Ce choix éditorial n’a rien d’un hasard. Le format court, calibré pour tenir en une demi-heure, permet à la production de maintenir un flux constant d’intrigues sans jamais laisser le fauteuil vide. Le tournage, installé loin de Paris, tourne à l’année pour alimenter cette machine à épisodes. Et le pari fonctionne à l’export : Ici tout commence arrive en Suisse sur RTS 1 après la RTBF en Belgique et dans de nombreux pays, la vente à l’international connaissant un vrai succès. le feuilleton qui semble parfois passer inaperçu dans les conversations entre amis fait pourtant le tour de la francophonie, épisode après épisode, sans jamais lever le pied.

Ce qui se joue vraiment à l’écran cette semaine

Sur le fond, l’intrigue qui a de quoi surprendre un spectateur distrait, croyant assister à un rediffusion tranquille, n’a justement rien de tranquille. Une fusion imposée et un directeur pris de court font vaciller l’institut Auguste Armand sur ses bases. Le personnage de Louis, jusqu’ici en position de force, se retrouve soudain dos au mur face à une décision institutionnelle qui rebat toutes les cartes.

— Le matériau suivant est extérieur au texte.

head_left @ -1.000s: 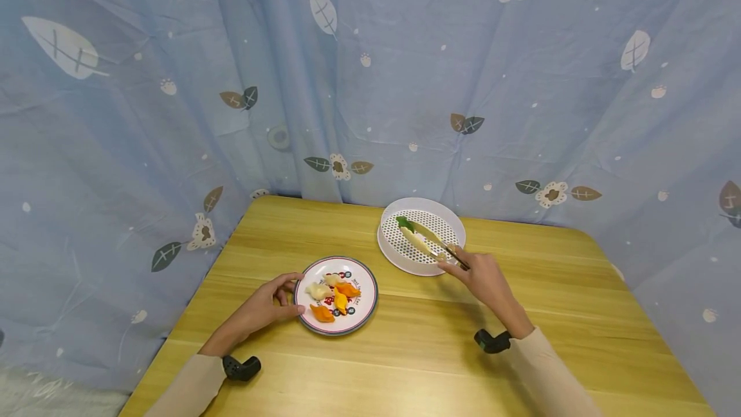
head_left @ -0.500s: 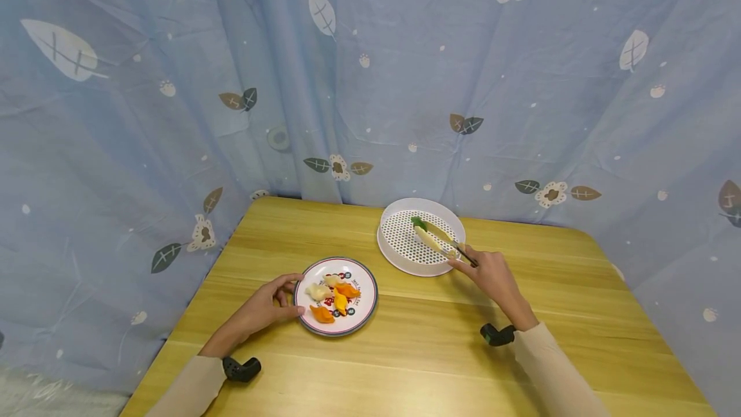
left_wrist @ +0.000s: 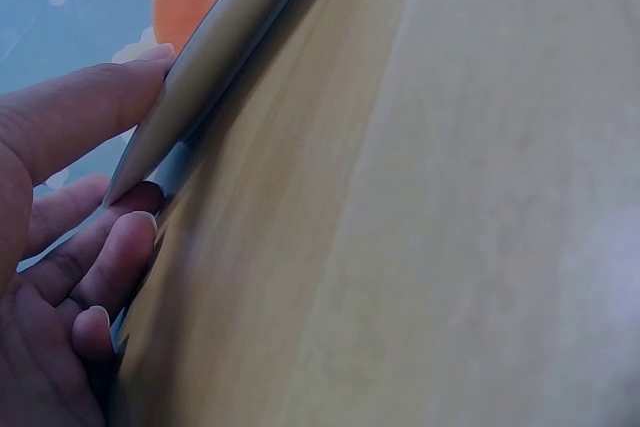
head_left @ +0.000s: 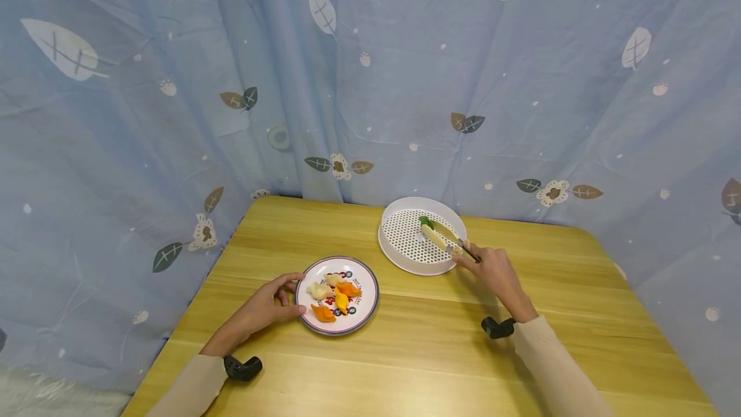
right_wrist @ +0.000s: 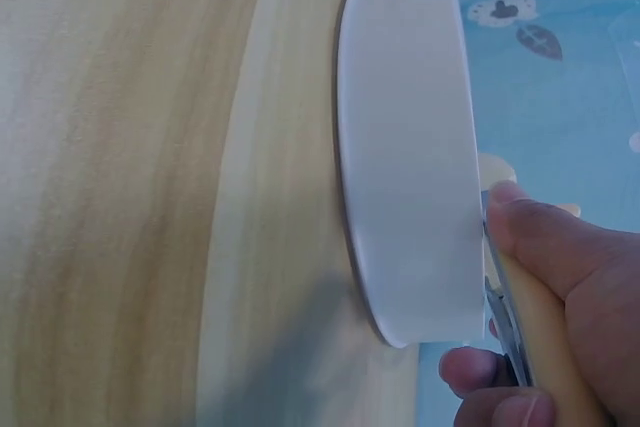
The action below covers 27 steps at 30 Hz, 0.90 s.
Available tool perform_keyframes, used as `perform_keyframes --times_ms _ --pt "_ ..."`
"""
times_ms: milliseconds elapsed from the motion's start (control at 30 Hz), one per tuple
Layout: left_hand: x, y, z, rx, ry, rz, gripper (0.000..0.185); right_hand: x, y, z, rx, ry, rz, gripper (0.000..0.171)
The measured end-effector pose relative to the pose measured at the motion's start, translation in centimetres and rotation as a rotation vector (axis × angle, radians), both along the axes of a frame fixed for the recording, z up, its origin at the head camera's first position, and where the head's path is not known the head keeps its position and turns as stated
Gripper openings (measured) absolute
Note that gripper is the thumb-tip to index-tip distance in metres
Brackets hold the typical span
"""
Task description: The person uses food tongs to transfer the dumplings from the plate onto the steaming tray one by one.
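My left hand (head_left: 263, 306) holds the near-left edge of a white plate (head_left: 366, 304) with a blue-and-red rim. In the left wrist view its thumb lies over the rim (left_wrist: 215, 57), with fingers below. Toy-like dumplings lie on the plate: pale ones (head_left: 319, 291), orange ones (head_left: 323, 313) and a yellow one (head_left: 341, 302). My right hand (head_left: 492, 274) grips a pair of tongs (head_left: 435, 238) with tan arms, reaching over a white round perforated tray (head_left: 395, 256). A small green piece (head_left: 426, 222) sits at the tong tips, over the tray's holes.
The wooden table (head_left: 399, 365) carries the plate at left and the tray near its back edge. A blue patterned curtain (head_left: 399, 82) hangs behind and along the sides. The tray's upright wall (right_wrist: 410, 157) stands close beside my right hand.
My right hand has moved the tongs and the green piece rightward across the tray, slowing in the last half second. The left hand and plate have stayed in place.
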<state>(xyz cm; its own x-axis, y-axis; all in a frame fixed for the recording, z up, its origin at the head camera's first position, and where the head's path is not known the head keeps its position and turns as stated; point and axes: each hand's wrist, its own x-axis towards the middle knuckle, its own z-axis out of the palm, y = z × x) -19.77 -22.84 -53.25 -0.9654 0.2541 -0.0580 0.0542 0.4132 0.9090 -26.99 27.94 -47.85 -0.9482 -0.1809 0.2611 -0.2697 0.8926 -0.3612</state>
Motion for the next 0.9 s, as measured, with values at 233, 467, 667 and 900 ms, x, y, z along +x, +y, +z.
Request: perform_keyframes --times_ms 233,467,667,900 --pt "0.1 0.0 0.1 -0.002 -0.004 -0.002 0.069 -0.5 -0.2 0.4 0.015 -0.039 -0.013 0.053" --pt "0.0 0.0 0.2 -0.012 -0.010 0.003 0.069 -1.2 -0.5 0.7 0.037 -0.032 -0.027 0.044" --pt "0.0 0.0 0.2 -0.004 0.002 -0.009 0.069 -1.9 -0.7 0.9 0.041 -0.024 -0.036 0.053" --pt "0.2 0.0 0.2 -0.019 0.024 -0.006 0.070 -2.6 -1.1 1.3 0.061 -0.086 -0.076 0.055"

Au centre de cette tempête, Jasmine encaisse le plus gros. Au cœur de la tourmente, elle subit la trahison de Louis avant de vivre la peur de sa vie lorsque Naël échappe de justesse à un grave accident. Un enchaînement qui, sur cinq épisodes, transforme une semaine de fin juillet en véritable pivot narratif pour la saison. Jasmine est au cœur de tout : trahison, frayeur autour de Naël et championnat piégé font d’elle le personnage central des épisodes 1488 à 1492. Difficile, avec un tel niveau de tension dramatique, de croire à une simple redite de printemps.

Autre indice qui trahit l’inédit : les à-côtés du tournage. L’Académie Bellia fait une entrée fracassante à l’Institut, tandis que Lionel cache une vérité troublante à Fleur et qu’avec Léonard et Ferdinand, Castelmont prend ses désirs pour des réalités. Plusieurs fils narratifs s’entrecroisent en même temps, une densité d’intrigues qui ne cadre pas franchement avec l’idée d’un simple remplissage estival.

Une exception dans le paysage des feuilletons français

Ce non-arrêt estival distingue Ici tout commence de plusieurs de ses concurrents historiques. Certains feuilletons quotidiens ont par le passé marqué des pauses ou modifié leur grille pendant les mois chauds, quand les audiences de l’access prime time se dispersent entre vacances et écrans extérieurs. TF1 a fait le pari inverse : maintenir l’inédit coûte que coûte, quitte à balancer un rebondissement de calibre (une fusion d’école, une trahison, un accident évité de justesse) en pleine dernière semaine de juillet, moment traditionnellement calme du calendrier télévisuel.

Le pari s’accompagne d’un autre mouvement de grille : sur la même chaîne, un autre feuilleton culte a repris ses droits en journée, preuve que TF1 continue de miser massivement sur le genre feuilleton quotidien pour occuper ses cases stratégiques toute l’année. Reste que pour le téléspectateur qui allume son poste par automatisme un soir de fin juillet, la surprise est réelle : pas de pause, pas de best-of, juste la suite d’une histoire qui, à en croire le rythme des épisodes à venir début août, n’a visiblement pas prévu de ralentir avant la rentrée.